There are two such differences that arise because of the way that gender is made to become central to catastrophe. One occurs through the rhetoric of nationalisms which proclaim women's inevitable fundamental undeniable biological destiny as the bearers of little men/future citizens/future opponents, reducing women to wombs that are the bearers of national as well as biological destiny. The other is closely related, and concerns the importance of mass rape and other means of effecting and enforcing sexual terror as a political instrument.
Because of the fear, and sometimes the everyday omnipresence, of these things at the heart of catastrophe, there is a terrible temptation to treat women and children as victims and men as agents, whether as perpetrators or as recipients.
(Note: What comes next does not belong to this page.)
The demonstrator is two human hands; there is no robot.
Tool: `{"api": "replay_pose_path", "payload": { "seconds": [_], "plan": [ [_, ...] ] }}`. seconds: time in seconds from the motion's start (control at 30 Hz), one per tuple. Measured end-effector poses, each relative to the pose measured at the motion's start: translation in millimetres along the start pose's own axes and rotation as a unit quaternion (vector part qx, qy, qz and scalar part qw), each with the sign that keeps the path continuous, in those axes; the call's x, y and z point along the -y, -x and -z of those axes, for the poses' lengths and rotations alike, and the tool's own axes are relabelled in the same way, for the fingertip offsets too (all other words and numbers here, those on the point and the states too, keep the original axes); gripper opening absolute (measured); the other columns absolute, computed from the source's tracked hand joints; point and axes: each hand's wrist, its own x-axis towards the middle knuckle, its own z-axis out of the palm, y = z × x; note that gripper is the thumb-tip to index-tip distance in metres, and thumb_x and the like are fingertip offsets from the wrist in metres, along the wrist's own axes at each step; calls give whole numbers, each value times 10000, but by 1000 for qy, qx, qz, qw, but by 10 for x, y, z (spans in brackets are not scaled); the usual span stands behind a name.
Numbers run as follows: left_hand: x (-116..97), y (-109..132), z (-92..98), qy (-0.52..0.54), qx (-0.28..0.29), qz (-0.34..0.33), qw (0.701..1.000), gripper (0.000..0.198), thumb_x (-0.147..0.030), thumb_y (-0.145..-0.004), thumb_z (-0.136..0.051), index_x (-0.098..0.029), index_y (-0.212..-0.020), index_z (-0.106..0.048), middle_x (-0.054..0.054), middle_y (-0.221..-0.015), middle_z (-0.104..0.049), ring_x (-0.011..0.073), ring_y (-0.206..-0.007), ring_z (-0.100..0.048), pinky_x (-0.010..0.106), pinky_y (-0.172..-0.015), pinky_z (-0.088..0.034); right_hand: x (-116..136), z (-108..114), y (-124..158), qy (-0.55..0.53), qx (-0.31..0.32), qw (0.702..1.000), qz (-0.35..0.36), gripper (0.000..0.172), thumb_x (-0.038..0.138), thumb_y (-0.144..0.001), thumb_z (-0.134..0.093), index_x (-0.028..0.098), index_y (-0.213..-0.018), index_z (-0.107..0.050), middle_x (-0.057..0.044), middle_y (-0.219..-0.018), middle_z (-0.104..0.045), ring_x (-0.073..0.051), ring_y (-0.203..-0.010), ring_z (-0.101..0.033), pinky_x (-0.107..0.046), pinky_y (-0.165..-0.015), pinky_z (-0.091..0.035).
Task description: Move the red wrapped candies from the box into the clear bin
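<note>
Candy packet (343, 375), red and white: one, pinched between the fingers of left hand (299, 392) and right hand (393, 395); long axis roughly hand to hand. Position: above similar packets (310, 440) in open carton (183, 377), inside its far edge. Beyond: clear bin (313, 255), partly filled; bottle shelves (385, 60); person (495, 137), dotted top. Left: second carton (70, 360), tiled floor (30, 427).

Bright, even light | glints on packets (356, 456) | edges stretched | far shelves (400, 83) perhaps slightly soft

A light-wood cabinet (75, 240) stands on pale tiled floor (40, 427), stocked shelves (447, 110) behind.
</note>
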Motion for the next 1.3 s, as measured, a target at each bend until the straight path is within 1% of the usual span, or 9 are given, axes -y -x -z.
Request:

However, as the contributions in this collection remind us over and over, the world is not so simple nor so stark. Victims can wrench agency out of the jaws of hell, but also potential victims can become agents, benefactors, and sometimes perpetrators themselves.
This is a book that it is tempting for readers to turn away from - its title and its cover with its Käthe Kollwitz drawing brings to mind things most of us do our best to forget. Much of the world and its peoples of course do not have that choice. For all the painfulness of its contents, terror and misery writ across history, across continents, this is not a hopeless book. This is in part because of the determination of its contributors to recognise, to pay tribute to and to put on record that 'agency' and 'victimisation' are complex, non-unitary and not binaries. It is also in part because of the indomitable nature of the human spirit and the will to survive, and we should not forget this ever.
I conclude with three statements of 'more, please': Firstly, 'gender & catastrophe' is an oxymoron, in the sense that the coupling says no more (and no less) than that catastrophe like every other aspect of human life takes gendered forms. This is in itself hardly news. So what is it that lends the coupling a similar shock value now to the one it had then in 1938? Has the world outside of academia been so impervious, or is it perhaps the simplicities and simplifications of 'news' by those who purvey it and who look but often fail to see that we are commenting on here? Secondly, as the editor and some of the contributors note, the resolution, as well as the origin and conduct of, catastrophe is gendered. Yes indeed, but let us not lose sight of the fact that resolution, howsoever gendered, is still different and preferable, and recognition of this could go further. Tell us more! And thirdly, gender is a start and not a finish, an opening and not a conclusion to analysis. One way in which gender needs to travel further in this sense is to look at, theorise and publicise what helps encourage gendered agency, what promotes it, enables it to be wrested from victimisation, undercuts its ethically dubious and substantiates its ethically preferable forms. Tell us more!